Thousands of bookshops and supermarkets took part in World Book Day. This charity brought together the UK’s leading reading and educational charities: Book Trust, CLPE, National Literacy Trust, and The Reading Agency, children’s publisher Egmont and Nielsen Books, in a collaboration providing insights into the impact of the last year’s Lockdown on reading and the improvement to a child’s life chances. Together, they found that many children and parents embraced reading at the beginning of the pandemic, with huge benefits for their wellbeing and development. (Although this was to decrease slightly as the pandemic continued)
The research found that many children embraced reading at the beginning of the pandemic. The majority looked on-line for reading inspiration on YouTube and with social media. Books have provided a valuable resource to support children’s wellbeing. Young people reported that it helped them relax and made them feel happy. 82% of Teachers found ways of reading aloud to their classes during the pandemic because it provided an emotional support as well as developing literacy skills.

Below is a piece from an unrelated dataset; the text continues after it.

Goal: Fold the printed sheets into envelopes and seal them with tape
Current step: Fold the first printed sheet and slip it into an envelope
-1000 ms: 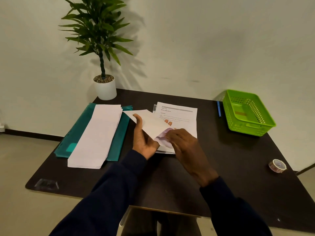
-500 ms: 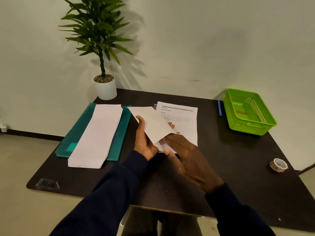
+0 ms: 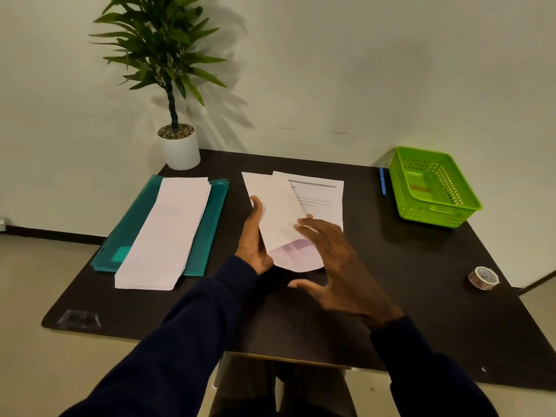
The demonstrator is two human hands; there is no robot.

The latest research for the National Literacy Trust shows the positive impact World Book Day has had during the pandemic in 2020. With 3 in 5 primary children saying that they had read more books as a result. Over half had talked more about books with family and friends. A third had also read more books with their family. One surprising fact was that 3 in 10 of the children receiving a World Book Day token in 2020 said it was the first book they ever had of their own. So, it’s wonderful that they get to own a book which is something they can treasure.
Thanks to National Book Tokens and lots of lovely book publishers and booksellers, World Book Day, in partnership with schools all over the country, distribute over 15 million £1/€1.50 World Book Day book tokens to children and young people (that’s almost one for every child/young person under 18 in the UK and Ireland) every year on World Book Day.

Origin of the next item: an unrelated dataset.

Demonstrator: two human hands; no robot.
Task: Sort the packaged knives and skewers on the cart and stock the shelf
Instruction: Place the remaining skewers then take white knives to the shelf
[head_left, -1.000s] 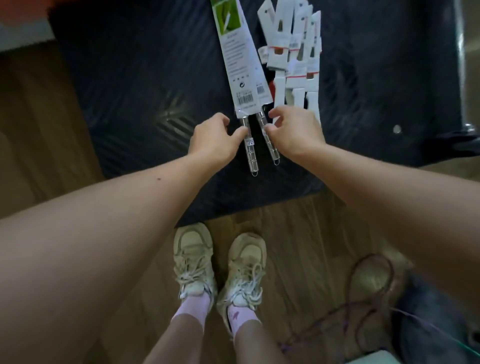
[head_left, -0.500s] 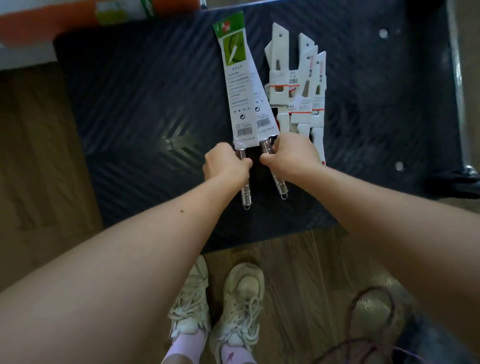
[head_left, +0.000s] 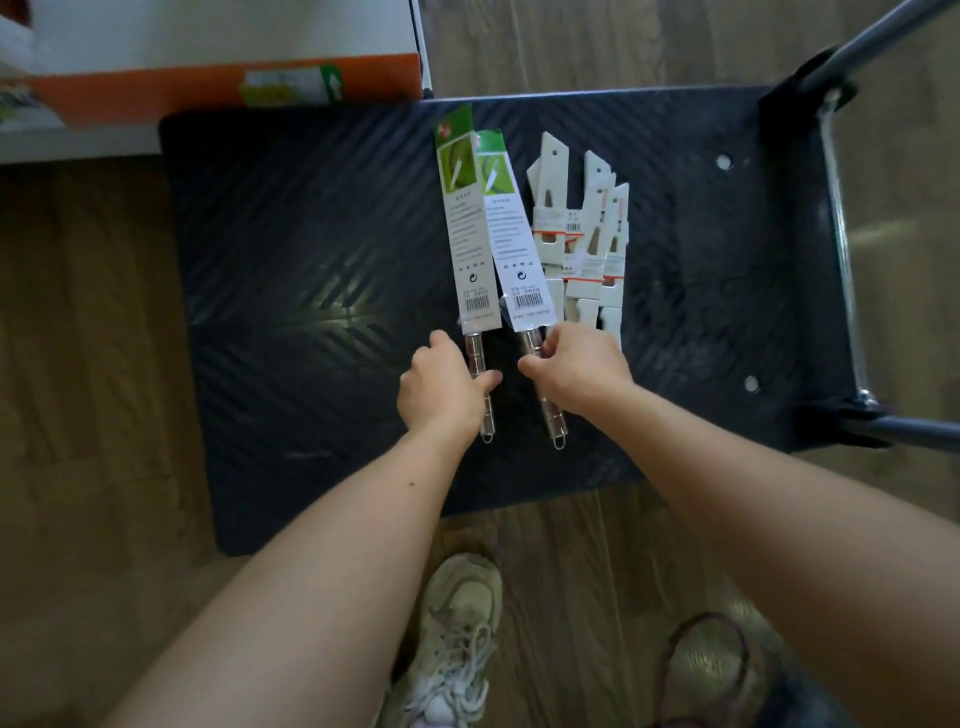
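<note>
Two long, flat packages with green-topped white card sleeves and bare steel handles are held on the black ribbed deck of the cart (head_left: 291, 270), one in each hand. The left hand (head_left: 441, 389) is closed round the steel handle of the left green-and-white sleeved package (head_left: 467, 228), the thumb pressed against the metal just beside the sleeve's lower edge; the handle's hanging loop shows below the fingers. The right hand (head_left: 576, 366) is pinched on the handle of the right green-and-white sleeved package (head_left: 511, 244), its fingers curled over the metal just under the barcode, with the rest of the handle and its loop running out beneath the wrist. The two sleeves lie close together beyond the fingertips, the upper ends overlapping slightly. Just beyond the right hand's knuckles a fanned stack of white card-wrapped knives with orange bands (head_left: 582, 234) rests on the deck, touching the right package's edge.

The step in hand is judged to be the sorting: the like packages are being squared up side by side, apart from the white stack. No shelf can be made out; only an orange and white carton (head_left: 223, 88) stands beyond the deck. The next move is likely to call for the pair to be aligned or gathered by the handles, without the card sleeves being bent or the white stack being disturbed.
</note>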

During the pandemic, access to books remains a serious issue, particularly amongst disadvantaged children and families. Despite many schools implementing quarantine schemes and delivery services, 40% of primary-level children were unable to take books home. However, many local libraries have offered online free books and audio books, although a tablet or android phone is necessary. Libraries have been using mobile units to deliver books to the sick and elderly. Also, in the second and third lockdowns some library offered collection services, a bit like click and collect. I am a big fan of the work local libraries do for the community at large and we should all try to continue to support them. In part so they are able to carry on offering us a service.
A selection of free audiobooks for all ages is available from the World Book Day website as well as a full range of reading and learning resources for the rest of the year. Visit the website for details https://www.worldbookday.com/
Libby is the local library app and free online library cards are available if you don’t have a card, just visit your local library website for details.
I do hope you get chance to read a little, either a physical, kindle or audio book, I am sure you will enjoy it!